Le face-à-main se braqua sur lui avec la rapidité d’un fusil :

– Bien sûr ! Quelle drôle de question !

– Elle peut avoir son importance. Est-ce qu’il ne s’appelait pas plutôt Ladislas ?

– Oh non ! ... Vous savez, ces noms polonais se ressemblent tous, même ceux qui sont prononçables, mais je jurerais volontiers que c’est bien Stanislas. À présent, dites-moi un peu quelle importance cela peut avoir ?

Difficile d’éluder cette question sans se montrer impoli envers la duchesse ! Aldo choisit d’y répondre sur le mode léger :

– Ce n’est pas important et le mot a dépassé ma pensée. Je me suis seulement souvenu qu’à Varsovie, lorsque je l’ai rencontrée pour la première fois, la jeune comtesse Solmanska voyait assez souvent un certain Ladislas à qui elle portait beaucoup d’intérêt... mais dont je n’ai jamais pu retenir le nom de famille imprononçable, ajouta-t-il avec son plus séduisant sourire.

– Mon cher ami, fit lady Danvers en lui tapotant la main avec indulgence du bout de son lorgnon, vous avez bien tort de vous tourmenter pour un tel détail. Ces Polonais sont des gens impossibles et mon pauvre Eric aurait beaucoup mieux fait de s’en tenir à un célibat qui lui convenait en tous points. À présent vous devriez abandonner cette tasse dans laquelle vous tournez votre cuillère depuis un quart d’heure. Ce breuvage doit être imbuvable !

Il l’était. Aldo se fit resservir en s’excusant avec bonne humeur de sa distraction et l’on revint aux parures égyptiennes. Lorsque l’on se quitta, les deux amis avaient reçu de la vieille dame un passeport verbal leur donnant leurs grandes entrées dans sa demeure de Portland Place.

– Ce n’est pas à dédaigner ! commenta Adalbert après avoir raccompagné les deux dames à leur voiture. On doit rencontrer plein de gens chez elle ! Ça peut toujours être intéressant... En attendant, qu’est-ce qu’on fait ce soir ?

– Ce que tu voudras. En ce qui me concerne, j’ai surtout envie de me coucher de bonne heure. Ce voyage était éreintant !

– Et puis tu n’as pas envie de bavarder mais plutôt de réfléchir, n’est-ce pas ?

– C’est un peu ça. Ce que j’ai entendu tout à l’heure n’avait rien d’agréable.

– On croirait que tu ne connais pas les femmes ! Cela dit, est-ce que ça t’ennuierait si je t’abandonnais ?

– Pas du tout ! Je me ferai probablement monter quelque chose quand j’aurai digéré le thé. Tu veux courir les filles ? ajouta-t-il avec son sourire impertinent.

– Non. Les pubs de Fleet Street[ii]. Les indigènes qu’on y rencontre sont toujours assoiffés et l’idée m’est venue que nous manquons de relations dans la presse. J’arriverai peut-être à m’y faire un ami d’enfance qui n’aura rien à me refuser en matière d’informations. Je trouve que les journaux sont un peu trop discrets ces temps derniers. Il y a les fameuses lettres anonymes touchant la vente de la Rose d’York où il y a peut-être quelque chose à glaner.

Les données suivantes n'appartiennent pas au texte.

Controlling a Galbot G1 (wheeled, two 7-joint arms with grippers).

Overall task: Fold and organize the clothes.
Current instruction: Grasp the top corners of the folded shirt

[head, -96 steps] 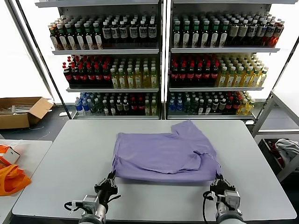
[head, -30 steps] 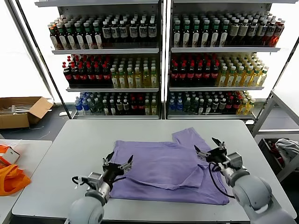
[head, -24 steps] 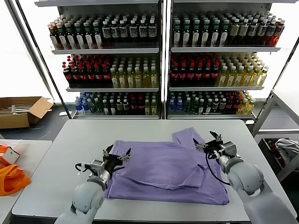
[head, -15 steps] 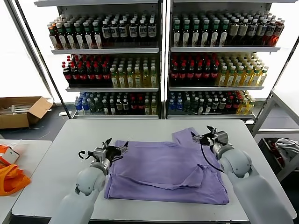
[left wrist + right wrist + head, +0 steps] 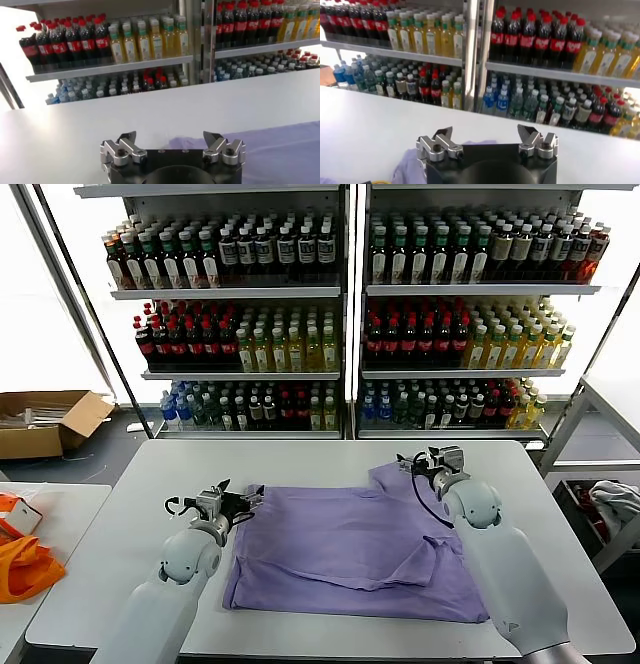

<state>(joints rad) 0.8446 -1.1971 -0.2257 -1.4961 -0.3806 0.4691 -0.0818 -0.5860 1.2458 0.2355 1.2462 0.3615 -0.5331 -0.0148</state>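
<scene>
t-shirt (image 5: 350, 549) spread flat mid-table, hem at near edge | left gripper (image 5: 222, 502) at its far-left corner, right gripper (image 5: 428, 461) over far-right sleeve, both spread wide, holding nothing | likely placed to pinch far edge for folding

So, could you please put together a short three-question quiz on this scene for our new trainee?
1. True or false: the left gripper is shut on the purple T-shirt.
2. Near which edge of the T-shirt are both grippers?
A. the edge nearest the robot
B. the far edge, toward the drink shelves
C. neither, they are off the table
3. Fill in: the right gripper is over the T-shirt's far ____ corner.

Key:
1. False; its fingers are open and hold nothing.
2. B
3. right
</scene>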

– Si tu pouvais en apprendre un peu plus sur la mort d’Eric Ferrals, ce ne serait pas mal non plus.

– Figure-toi que j’y pensais !

  Chapitre 2 Un drôle d’oiseau

Adalbert Vidal-Pellicorne serra la ceinture de son Burberry comme s’il voulait se couper en deux, releva le col, enfonça sa tête dans ses épaules et bougonna :

– Je n’aurais jamais pensé que ça coûtait si cher de devenir l’ami d’enfance d’un journaliste même quand ce n’est pas une vedette. Nous avons fait une demi-douzaine de pubs sans compter un dîner au Grenadier où il voulut absolument m’offrir – à mes frais bien sûr ! – le dîner que le duc de Wellington commandait pour ses officiers : bœuf à l’aie, pommes de terre en robe des champs avec beurre et raifort et, pour finir, une tarte aux pommes et aux mûres arrosée de crème. Sans compter des tonnes de bière. Qu’est-ce qu’il peut descendre, l’animal !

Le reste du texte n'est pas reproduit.